In our blogs from July 2015 and August 2015 we dealt with the High Court’s judgment declaring certain aspects of the long-established but often abused debt collecting process of emolument attachment orders unlawful.
On 13 September 2016, the Constitutional Court confirmed that changes must be effected to section 65J (2)(a) and (b) of the Magistrates Courts’ Act (MCA), so the court and not the clerk of the court can issue the order, ensure that it is just and equitable in each particular case to order the attachment and that the amount to be deducted from the employee’s salary is appropriate.
Consumers whose rights would have been infringed under the invalid provisions of section 65J will receive immediate protection from the date of the Constitutional Court order. From 13 September 2016, only court-authorised emolument attachment orders may be issued.
The door is not closed to any further challenge against the adequacy of judicial oversight.
The legislature is free to develop laws as to how the judicial oversight by the court must operate. We understand that the Bill aimed at amending the MCA is in its second draft.
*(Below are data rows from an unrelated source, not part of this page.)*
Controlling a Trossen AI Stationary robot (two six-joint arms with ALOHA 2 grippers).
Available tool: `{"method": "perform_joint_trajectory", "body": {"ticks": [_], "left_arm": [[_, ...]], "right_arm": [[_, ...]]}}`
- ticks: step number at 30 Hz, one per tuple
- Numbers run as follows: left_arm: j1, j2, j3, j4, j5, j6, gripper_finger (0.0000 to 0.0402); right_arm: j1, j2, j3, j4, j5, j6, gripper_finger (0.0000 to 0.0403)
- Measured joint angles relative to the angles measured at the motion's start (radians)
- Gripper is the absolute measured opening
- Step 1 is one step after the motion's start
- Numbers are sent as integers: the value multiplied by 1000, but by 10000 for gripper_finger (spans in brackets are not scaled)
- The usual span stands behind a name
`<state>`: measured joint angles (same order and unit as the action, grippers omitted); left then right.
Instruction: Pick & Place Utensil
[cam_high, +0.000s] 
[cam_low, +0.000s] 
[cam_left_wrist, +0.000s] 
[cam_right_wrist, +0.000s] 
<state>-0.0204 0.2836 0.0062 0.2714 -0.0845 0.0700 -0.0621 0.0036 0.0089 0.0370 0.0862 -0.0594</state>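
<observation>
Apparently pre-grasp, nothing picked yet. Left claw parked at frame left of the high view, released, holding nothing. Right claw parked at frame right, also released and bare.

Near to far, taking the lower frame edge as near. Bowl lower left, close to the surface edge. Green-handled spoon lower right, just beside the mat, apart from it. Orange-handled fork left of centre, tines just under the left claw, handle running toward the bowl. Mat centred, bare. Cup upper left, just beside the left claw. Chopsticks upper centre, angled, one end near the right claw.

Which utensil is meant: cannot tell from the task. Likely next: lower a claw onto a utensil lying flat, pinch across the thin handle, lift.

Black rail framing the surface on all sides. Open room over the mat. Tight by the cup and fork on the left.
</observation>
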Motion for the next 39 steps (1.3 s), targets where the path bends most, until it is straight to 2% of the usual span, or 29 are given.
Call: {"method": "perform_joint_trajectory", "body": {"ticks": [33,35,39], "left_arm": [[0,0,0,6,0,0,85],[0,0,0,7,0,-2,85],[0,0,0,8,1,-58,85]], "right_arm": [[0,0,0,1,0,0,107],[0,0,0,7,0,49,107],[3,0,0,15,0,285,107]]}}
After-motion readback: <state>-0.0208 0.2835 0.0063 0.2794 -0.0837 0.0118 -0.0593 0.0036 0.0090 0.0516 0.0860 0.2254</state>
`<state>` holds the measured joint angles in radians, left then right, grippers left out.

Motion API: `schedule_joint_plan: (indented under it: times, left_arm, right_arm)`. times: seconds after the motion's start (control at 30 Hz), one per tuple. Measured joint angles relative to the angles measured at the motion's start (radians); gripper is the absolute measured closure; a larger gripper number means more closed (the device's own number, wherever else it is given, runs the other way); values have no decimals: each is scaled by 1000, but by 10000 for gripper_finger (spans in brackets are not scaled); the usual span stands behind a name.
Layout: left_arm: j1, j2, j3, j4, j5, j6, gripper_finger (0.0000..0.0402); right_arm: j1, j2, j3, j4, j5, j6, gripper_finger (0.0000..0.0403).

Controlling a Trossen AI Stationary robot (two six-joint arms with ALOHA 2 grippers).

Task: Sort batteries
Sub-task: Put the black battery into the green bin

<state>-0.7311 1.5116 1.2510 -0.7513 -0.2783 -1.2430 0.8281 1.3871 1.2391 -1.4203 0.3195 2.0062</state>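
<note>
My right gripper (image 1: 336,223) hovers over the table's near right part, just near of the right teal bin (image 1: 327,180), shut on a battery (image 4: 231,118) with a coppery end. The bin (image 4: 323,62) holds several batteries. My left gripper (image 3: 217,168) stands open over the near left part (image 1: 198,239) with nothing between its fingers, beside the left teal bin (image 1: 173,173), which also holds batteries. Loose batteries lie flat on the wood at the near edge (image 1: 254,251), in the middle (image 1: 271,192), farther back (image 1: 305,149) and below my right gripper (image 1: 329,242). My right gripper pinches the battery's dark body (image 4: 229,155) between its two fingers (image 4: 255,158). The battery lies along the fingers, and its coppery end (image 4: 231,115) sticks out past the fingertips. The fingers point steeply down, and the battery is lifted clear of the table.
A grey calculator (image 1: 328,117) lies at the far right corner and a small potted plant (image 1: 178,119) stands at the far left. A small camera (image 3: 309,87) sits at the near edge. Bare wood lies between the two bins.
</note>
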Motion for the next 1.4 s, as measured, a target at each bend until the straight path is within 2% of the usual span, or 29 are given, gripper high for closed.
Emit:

The Constitutional Court also mentioned that the door is not closed to any further challenge against the adequacy of judicial oversight.
Debts recovered under the prior emolument attachment orders will not be affected. The Constitutional Court issued a prospective order, meaning past emolument attachment orders, even those unscrupulously procured or issued, will continue to be operative, unless individually challenged. The developing process, according to the Constitutional Court, is best regulated by the legislature.
With regard to the consent to the jurisdiction of a specific Magistrates’ Court, the court found that the substance of the High Court’s order must be confirmed, subject only to a minor clarification. This means that the consumer under a credit agreement cannot consent to the jurisdiction of any named court except a court where the consumer resides or works or where any goods sold on credit are kept.
The practice of getting consumers to consent to the jurisdiction of any other court that suits the creditor and is deliberately remote for the consumer is not permitted. All proceedings that were brought in such a court will be void for want of jurisdiction.
The Constitutional Court dismissed the appeals with costs launched against the High Court order that s45 of the MCA does not permit a consumer to consent in writing to the jurisdiction of a court other than in which the consumer resides or works.
Past emolument attachment orders will continue to be operative, unless individually challenged.
The Constitutional Court did not confirm Judge Desai’s declaration that the words contained in s65J(2)(a) and s65J(2)(b)(i) and (ii) of the MCA (an emolument attachment order will not be issued unless (i) the consumer has consented to jurisdiction, (ii) a creditor or his/her attorney has sent a registered letter of demand or (iii) filed an affidavit with the clerk of the court) were inconsistent with the Constitution and invalid, to the extent that these sections failed to provide for judicial oversight over the issuing of emolument attachment orders. The Constitutional Court rather opted to change the wording of section 65J of the MCA to make it consistent with the Constitution.